If they determine that the issue is performance, they respond by planning and designing a performance support tool. If not, then the next step is deciding whether there is a need for education—eLearning—or information dissemination.
The team might determine that the solution demands both training and performance support. In that case, Petroff said, they develop an eLearning solution, “being sure to incorporate the performance support into the education, so people know how to use it when they return to work.”
When the hospital had performance citations in a safety inspection, they decided to develop a performance support tool to address the problem, rather than continue with the training that wasn’t working.
Deploying Safety GPS
Petroff’s solution, Safety GPS, is available on all computers and tablets, everywhere in the hospital. Every staffer has access and learns how to use Safety GPS.
“The Safety GPS is intended to be an immediately accessible resource with answers to any emergency or safety related performance challenges that staff may have,” Petroff said. “Resources available in the Safety GPS are tailored to staff role and ‘just enough’ information for people to get back to their performance as quickly as possible. Additional information is available if the user decides they need it, but the initial assistance served up to the user is as concise as possible.”
The flexible design of Safety GPS puts control in the learners’ hands. Safety GPS offers detailed procedures for every department and any type of safety or emergency situation, but in a format that makes it easy for users to access as much (or as little) information as they need.
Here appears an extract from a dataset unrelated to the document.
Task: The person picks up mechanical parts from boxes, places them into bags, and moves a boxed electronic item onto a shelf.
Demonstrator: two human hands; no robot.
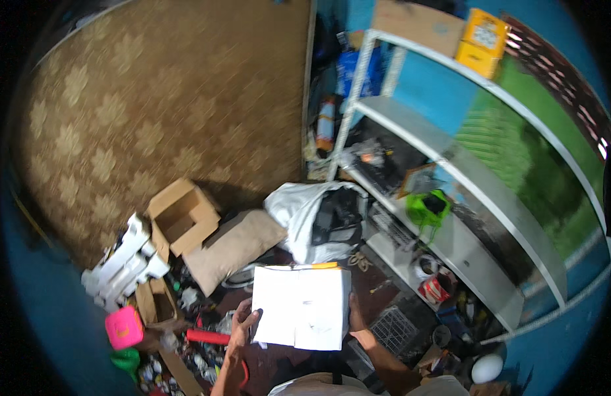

Need to know how to use a fire extinguisher? Find the instructions in under a minute. Need to know the evacuation procedure for the cardio wing? That, too, is findable. Terms are defined, step-by-step instructions are available, and maps are linked. Users can quickly drill down to the level of detail they need. Robust search capability and clear design place all the needed information at employees’ fingertips—while leaving them free to ignore procedures that are irrelevant to them, and not demanding that people memorize vast amounts of information that they may never be called on to use.
Safety GPS replaces thick manuals that no one ever read and that could require considerable time to search through for the correct process or instructions. Training on using Safety GPS replaces mandatory compliance training that people completed mechanically—and promptly forgot. Best of all, instead of dull training that makes people roll their eyes and look for ways to escape, employees get to do short “scavenger hunts.” They meet safety training and performance requirements by demonstrating that they can quickly find any piece of information, no matter how arcane.
“The surveyors are actually OK with people not knowing an answer right away, as long as they know where to find it within a reasonable amount of time,” Petroff said. “That was not the case when we relied on policy books and procedure manuals.”